Murphy’s (ABV 4%): Personally, I prefer Murphy’s when it comes to stouts on tap. It is a dark brown, smooth beer, with slight tastes of dark fruit (plum or cherry, maybe) and a little bit of a toffee finish. Love it at room temperature.
Beamish (ABV 4.1%): A very dark brown/black stout with coffee aromas and taste, it has a light nutmeg note and a very creamy and lightly carbonated finish.
Hard cider for beer-shy knackers
Magner’s Irish Cider (ABV 4.5%): Made from more than 15 varieties of apples, this very sweet and easy-to-drink hard cider is a deliciously crisp way to get your Irish on if you are not a beer drinker but still want the alcohol content. I warn you, though, because this does go down so easily, you’ll be seeing dancing leprechauns before you realize it.
Green hats tipped to our local breweries
Harpoon Celtic Ale (ABV 5.4%): An amber/dark red ale with a raisin scent and lots of malty caramel and a slightly bitter, hoppy taste.
Sam Adams Irish Red (ABV 5.8%): This is a deep red ale with a roasted malty flavor and a slight cinnamon-spiced note. Personally, I think it tastes best when it’s been in the glass for about 10 minutes.

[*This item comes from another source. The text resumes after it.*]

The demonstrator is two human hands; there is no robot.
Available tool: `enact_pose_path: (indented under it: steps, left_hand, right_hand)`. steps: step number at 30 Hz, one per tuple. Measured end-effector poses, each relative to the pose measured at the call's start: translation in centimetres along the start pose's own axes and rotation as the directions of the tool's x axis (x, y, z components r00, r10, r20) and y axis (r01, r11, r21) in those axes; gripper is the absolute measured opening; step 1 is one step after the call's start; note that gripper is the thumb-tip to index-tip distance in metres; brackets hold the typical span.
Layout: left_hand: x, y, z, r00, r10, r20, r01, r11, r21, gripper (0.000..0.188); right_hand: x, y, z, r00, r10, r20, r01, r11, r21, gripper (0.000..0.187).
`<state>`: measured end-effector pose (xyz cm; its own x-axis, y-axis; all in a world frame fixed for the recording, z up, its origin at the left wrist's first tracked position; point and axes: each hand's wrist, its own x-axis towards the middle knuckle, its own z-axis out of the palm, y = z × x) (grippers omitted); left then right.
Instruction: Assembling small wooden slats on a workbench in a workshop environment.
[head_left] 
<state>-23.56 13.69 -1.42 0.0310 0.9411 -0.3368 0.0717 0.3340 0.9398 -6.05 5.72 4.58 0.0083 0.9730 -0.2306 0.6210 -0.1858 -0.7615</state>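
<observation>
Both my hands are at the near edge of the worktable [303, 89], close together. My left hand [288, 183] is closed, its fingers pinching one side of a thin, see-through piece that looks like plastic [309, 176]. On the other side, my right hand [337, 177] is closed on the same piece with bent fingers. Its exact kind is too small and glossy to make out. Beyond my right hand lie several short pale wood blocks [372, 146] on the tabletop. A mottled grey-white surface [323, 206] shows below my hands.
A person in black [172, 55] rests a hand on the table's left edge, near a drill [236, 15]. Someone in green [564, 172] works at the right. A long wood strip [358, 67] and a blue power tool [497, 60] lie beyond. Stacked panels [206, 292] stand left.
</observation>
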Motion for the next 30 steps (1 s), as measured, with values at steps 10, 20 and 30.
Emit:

Wachusett Milk Stout (ABV 5.8%): A dark brown stout, with a chocolaty, cola-type taste and a roasted malt and toffee finish. Great if you like a sweeter stout.
Wormtown Irish Red (ABV 5%): Worcester’s offering to the Irish-style brew, this smooth and medium-bodied ale has a malty caramel taste and aromas of toasted almonds.
Enjoy the holiday and all it has to offer, but remember, if you drink on St. Patrick’s Day ~ or anytime ~ don’t drive.